Football rivalry in Barcelona, Spain

The Derbi Barceloní (/ca/; Derbi Barcelonés, /es/; "Barcelonian derby") is the name given to football matches between FC Barcelona and RCD Espanyol. Both clubs are located in the Barcelona metropolitan area, Spain.

== Rivalry ==
In the first half of the 20th century during the Miguel Primo de Rivera dictatorship (1923–1930), FC Barcelona was the embodiment of the oppressed Catalan sentiment, in stark contrast to RCD Espanyol which was more aligned with the central authority.

In 1918, the municipalities of Catalonia promoted a campaign requesting the Spanish government a Statute of Autonomy. FC Barcelona joined that request and the Catalan press explained it by saying "FC Barcelona has become the club of Catalonia". The other team of the city, RCD Espanyol, were dissociated from the claim.

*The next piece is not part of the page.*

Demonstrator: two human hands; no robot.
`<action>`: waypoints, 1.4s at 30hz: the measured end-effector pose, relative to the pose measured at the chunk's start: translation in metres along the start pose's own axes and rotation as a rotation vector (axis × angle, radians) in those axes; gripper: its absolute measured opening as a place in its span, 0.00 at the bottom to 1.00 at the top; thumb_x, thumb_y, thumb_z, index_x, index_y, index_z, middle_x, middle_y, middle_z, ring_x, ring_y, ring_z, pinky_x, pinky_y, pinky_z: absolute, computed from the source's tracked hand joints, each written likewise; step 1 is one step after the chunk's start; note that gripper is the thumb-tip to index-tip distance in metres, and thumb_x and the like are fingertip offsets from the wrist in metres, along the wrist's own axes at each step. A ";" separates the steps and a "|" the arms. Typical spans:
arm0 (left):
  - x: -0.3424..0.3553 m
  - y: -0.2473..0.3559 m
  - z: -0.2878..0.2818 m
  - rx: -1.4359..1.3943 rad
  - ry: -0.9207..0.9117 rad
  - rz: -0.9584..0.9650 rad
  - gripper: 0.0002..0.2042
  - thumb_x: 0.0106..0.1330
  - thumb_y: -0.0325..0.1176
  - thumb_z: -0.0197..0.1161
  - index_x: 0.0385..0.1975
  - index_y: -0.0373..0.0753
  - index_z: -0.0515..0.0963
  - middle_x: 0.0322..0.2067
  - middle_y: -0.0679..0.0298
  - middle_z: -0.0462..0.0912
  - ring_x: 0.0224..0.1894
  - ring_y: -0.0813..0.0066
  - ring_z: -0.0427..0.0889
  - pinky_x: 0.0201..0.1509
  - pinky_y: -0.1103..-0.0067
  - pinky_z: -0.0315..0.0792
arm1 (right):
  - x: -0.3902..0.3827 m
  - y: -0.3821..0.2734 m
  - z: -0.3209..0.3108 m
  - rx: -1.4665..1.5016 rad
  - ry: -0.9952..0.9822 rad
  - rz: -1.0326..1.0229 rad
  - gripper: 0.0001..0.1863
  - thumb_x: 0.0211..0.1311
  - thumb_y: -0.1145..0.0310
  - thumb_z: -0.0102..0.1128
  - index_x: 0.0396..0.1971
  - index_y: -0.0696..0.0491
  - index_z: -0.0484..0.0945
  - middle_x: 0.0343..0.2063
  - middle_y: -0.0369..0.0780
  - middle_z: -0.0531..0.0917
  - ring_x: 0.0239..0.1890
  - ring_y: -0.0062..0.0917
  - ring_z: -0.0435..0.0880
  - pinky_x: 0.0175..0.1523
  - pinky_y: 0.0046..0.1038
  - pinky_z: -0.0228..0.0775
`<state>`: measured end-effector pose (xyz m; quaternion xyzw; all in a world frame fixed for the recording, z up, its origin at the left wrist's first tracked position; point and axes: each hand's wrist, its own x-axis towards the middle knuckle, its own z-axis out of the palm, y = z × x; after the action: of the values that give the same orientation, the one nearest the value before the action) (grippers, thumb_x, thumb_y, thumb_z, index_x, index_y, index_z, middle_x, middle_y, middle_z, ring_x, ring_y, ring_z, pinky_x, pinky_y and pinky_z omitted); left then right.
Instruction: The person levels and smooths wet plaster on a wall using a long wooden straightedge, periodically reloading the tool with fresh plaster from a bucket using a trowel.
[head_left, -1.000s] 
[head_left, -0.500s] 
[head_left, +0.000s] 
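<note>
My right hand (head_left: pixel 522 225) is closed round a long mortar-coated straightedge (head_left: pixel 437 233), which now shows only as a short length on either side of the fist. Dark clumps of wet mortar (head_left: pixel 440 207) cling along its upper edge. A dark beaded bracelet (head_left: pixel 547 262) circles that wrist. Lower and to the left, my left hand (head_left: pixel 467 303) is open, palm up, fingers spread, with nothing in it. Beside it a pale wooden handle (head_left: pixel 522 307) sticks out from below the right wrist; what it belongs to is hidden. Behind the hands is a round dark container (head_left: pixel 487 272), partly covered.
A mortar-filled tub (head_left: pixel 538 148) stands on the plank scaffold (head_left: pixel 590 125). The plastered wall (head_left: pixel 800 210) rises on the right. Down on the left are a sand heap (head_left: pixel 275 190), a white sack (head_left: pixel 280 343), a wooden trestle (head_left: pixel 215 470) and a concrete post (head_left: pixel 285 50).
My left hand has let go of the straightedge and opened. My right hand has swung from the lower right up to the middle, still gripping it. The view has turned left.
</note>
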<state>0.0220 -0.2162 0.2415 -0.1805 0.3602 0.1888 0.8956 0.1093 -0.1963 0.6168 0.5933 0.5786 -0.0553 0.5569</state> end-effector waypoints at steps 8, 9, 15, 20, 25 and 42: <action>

On numerous occasions RCD Espanyol have complained of an unfavorable treatment which is sometimes directly offensive according to them, towards the club in favor of FC Barcelona by some public media dependent on the Generalitat of Catalonia like TV3.

Despite these differences in ideology, the derbi has always been more relevant to Espanyol supporters than Barcelona ones due to the difference in objectives.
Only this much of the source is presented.